Quel temps pour les finances locales : anticyclone ou œil du cyclone ? »

La Banque Postale a publié le 24 septembre, sa « Note de conjoncture sur les finances locales » qui
analyse les finances des collectivités locales françaises en 2019 dans leur ensemble et par
niveau de collectivités.

Selon la note « l’épargne brute des collectivités locales, avec 39,4 milliards d’euros, serait en
hausse de 8,5 %, et signifierait un record historique de l’autofinancement en 2019. Ce résultat d’ensemble serait permis d’une part, par une maîtrise confirmée des dépenses de fonctionnement, lesquelles, avec une évolution modérée de + 0,9 % (après + 0,5 % en 2018), s’élèveraient à 187,9 milliards d’euros. Et d’autre part, par une augmentation des recettes de fonctionnement (227,3
milliards d’euros, + 2,1 %) proche de la croissance économique en valeur : les recettes fiscales enregistreraient une croissance de 3,1 %, en lien avec le dynamisme des droits de mutation et de la cotisation sur la valeur ajoutée des entreprises, et les bases des taxes ménages. »

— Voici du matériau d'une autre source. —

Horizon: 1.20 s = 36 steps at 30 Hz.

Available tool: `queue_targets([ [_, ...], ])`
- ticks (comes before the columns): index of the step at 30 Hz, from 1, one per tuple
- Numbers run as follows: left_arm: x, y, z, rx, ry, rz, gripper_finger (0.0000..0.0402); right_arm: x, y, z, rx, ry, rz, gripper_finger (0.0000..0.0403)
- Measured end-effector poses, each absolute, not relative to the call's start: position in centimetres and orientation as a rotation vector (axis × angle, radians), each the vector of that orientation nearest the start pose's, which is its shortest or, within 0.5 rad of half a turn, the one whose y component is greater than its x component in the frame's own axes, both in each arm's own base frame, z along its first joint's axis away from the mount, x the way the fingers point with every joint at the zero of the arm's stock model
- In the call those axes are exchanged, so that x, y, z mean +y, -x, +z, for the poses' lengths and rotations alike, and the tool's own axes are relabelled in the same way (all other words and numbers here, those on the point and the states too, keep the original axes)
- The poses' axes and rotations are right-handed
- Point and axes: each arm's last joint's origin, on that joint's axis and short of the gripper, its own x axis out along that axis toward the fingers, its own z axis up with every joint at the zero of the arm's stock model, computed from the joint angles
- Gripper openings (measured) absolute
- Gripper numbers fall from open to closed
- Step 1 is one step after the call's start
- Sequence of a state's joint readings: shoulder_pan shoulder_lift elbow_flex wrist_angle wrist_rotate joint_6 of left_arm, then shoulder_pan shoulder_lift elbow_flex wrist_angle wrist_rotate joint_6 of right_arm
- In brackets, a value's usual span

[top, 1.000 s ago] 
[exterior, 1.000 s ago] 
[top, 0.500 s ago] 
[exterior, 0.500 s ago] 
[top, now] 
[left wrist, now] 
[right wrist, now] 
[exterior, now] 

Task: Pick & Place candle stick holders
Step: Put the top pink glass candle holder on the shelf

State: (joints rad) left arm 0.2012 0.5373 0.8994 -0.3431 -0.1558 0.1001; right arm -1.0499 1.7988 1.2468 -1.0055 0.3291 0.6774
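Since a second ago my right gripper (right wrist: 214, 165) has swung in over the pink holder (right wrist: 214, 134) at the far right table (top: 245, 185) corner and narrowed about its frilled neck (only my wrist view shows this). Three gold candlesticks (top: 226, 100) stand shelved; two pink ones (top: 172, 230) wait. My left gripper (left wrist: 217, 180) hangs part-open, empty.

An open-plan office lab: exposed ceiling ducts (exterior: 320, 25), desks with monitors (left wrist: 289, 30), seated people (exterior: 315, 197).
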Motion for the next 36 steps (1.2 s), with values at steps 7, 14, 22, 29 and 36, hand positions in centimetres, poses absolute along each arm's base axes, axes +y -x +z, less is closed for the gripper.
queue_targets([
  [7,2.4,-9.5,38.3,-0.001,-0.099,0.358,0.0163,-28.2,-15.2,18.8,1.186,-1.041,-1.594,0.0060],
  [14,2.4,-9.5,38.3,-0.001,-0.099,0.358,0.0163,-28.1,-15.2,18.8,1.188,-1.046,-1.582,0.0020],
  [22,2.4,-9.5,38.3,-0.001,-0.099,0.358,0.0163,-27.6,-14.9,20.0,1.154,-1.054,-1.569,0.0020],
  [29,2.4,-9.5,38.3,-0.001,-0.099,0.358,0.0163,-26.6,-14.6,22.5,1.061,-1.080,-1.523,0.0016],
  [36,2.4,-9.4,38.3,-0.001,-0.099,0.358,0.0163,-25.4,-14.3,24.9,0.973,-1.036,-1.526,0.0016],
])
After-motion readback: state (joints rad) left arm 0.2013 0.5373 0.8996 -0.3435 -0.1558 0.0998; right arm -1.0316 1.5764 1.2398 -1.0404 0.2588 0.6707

Ces évolutions  masquent néanmoins des disparités tant en termes de recettes (liées par exemple à la perte d’attractivité des territoires) que de dépenses (en raison de l’évolution démographique, du poids des dépenses d’aide sociale…) impliquant des difficultés particulières pour un certain nombre de collectivités.

Une nouvelle phase d’incertitudes fortes en matière de finances locales s’ouvre en 2020. La suppression de la taxe d’habitation entraînera pour les EPCI et les départements une capacité fiscale plus limitée et une nécessaire refonte des systèmes de redistribution financière.